AI-supported Microscopy Enhances the Detection of Intestinal Parasitic Infections in Primary Healthcare
Published in Materials, Microbiology, and Computational Sciences
The study, published in Scientific Reports, was conducted by researchers from Karolinska Institutet (KI), the Institute for Molecular Medicine Finland (FIMM) at the University of Helsinki, Uppsala University (UU), Kinondo Kwetu Hospital, Kenya, and Muhimbili University of Health and Allied Sciences (MUHAS), Tanzania. It compares manual microscopy with two AI-based diagnostic approaches—fully autonomous AI and expert-verified AI—for detecting intestinal worm infections, so-called soil-transmitted helminths (STHs), in stool samples collected from schoolchildren in Kwale County, Kenya.
Importance of improved diagnostics
STHs, which include roundworm (Ascaris lumbricoides), whipworm (Trichuris trichiura), and hookworm, are the most prevalent neglected tropical diseases, affecting over 600 million people worldwide. The burden of STHs falls mainly on children in underserved communities, where infections can lead to malnutrition, impaired physical and mental development, and anemia. Infections are typically treated through mass-drug-administration programs targeting specific groups or entire communities. However, as global prevalence declines, test-and-treat strategies are becoming increasingly important.

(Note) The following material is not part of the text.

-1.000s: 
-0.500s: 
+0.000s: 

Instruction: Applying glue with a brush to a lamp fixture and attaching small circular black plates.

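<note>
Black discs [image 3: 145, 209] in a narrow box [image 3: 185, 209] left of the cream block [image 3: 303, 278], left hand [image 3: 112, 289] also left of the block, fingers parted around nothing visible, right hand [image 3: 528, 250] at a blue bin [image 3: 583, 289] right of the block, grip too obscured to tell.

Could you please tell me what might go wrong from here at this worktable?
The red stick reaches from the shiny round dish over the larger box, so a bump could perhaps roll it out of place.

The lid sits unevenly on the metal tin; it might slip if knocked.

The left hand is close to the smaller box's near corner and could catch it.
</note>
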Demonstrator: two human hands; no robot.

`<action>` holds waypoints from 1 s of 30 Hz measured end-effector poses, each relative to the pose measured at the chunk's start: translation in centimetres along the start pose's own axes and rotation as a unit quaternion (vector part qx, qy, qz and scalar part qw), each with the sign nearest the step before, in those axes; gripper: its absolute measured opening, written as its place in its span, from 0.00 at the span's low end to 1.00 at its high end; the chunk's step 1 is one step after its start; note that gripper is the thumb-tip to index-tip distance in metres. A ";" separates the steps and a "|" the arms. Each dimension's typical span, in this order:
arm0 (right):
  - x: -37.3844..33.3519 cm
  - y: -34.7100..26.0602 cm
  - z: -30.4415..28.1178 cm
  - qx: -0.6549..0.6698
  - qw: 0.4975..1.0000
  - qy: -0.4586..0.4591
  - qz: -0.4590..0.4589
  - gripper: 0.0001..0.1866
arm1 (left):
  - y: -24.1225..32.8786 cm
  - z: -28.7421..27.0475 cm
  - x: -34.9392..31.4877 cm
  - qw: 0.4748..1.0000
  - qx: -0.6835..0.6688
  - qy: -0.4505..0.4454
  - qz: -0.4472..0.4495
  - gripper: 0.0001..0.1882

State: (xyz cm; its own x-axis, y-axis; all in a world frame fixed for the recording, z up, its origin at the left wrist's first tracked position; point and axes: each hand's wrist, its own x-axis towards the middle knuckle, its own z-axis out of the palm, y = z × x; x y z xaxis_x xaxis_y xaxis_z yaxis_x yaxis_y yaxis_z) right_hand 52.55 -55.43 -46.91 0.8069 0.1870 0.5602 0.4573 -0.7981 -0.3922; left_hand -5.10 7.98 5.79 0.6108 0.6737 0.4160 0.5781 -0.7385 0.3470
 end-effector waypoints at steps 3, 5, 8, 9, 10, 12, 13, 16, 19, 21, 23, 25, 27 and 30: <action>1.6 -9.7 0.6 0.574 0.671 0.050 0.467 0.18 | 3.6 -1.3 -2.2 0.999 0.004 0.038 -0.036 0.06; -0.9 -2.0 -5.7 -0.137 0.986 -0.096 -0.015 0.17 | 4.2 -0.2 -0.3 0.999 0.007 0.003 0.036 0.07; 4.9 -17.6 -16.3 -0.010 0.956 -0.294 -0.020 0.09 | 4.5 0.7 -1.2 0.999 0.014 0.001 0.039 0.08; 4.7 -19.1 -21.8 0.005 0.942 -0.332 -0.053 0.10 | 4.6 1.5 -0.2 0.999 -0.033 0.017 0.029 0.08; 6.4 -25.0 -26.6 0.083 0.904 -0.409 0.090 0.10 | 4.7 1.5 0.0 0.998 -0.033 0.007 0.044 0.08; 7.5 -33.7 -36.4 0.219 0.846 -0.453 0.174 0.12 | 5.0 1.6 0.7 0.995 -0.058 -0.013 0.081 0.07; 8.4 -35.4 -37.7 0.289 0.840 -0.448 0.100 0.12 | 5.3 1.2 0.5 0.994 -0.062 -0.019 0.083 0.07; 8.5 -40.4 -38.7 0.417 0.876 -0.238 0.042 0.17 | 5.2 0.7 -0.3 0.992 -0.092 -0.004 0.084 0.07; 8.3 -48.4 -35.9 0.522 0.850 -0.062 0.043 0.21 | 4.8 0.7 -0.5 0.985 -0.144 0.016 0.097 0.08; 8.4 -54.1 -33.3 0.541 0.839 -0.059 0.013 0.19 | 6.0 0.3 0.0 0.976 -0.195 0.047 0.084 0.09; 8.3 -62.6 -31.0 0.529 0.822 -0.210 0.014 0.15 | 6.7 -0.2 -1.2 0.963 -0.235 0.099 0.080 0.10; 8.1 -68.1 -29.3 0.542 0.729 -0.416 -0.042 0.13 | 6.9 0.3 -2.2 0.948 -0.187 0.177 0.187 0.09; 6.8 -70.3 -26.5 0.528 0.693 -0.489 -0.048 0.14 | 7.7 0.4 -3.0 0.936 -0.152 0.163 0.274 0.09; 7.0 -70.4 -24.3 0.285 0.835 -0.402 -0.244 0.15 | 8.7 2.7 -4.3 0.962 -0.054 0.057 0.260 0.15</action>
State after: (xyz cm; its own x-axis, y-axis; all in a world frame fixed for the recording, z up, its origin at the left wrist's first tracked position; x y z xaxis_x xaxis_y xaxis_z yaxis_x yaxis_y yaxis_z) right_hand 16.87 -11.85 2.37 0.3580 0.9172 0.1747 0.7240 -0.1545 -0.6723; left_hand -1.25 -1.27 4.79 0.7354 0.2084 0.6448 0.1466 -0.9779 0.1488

To coordinate mass-drug-administration programs and individual treatment of patients, good diagnostics are needed, and today conventional microscopy of Kato-Katz-stained fecal smears is the most common method. While manual microscopy is valued for its simplicity, it has notable drawbacks: it is time-consuming, requires on-site expertise, and has low sensitivity, particularly for light-intensity infections. These limitations may be addressed through digital microscopy and AI.
The evaluated methods
The three diagnostic methods compared in our study are illustrated in a figure from the original publication. The AI-based methods used small and portable whole-slide scanners to digitize the smears and deep-learning algorithms to analyze them. The expert-verified AI also included a verification tool where the expert could classify all the potential parasite eggs.

Findings
Among 704 valid samples, the expert-verified AI detected more infections than traditional manual microscopy, particularly for light-intensity infections that are often missed. The expert-verified AI achieved sensitivities of 92% for hookworm, 94% for T. trichiura, and 100% for A. lumbricoides, while specificity remained above 97% for all species. Manual microscopy, on the other hand, had much lower sensitivities for all species, with 78% for hookworm, 31% for T. trichiura, and 50% for A. lumbricoides.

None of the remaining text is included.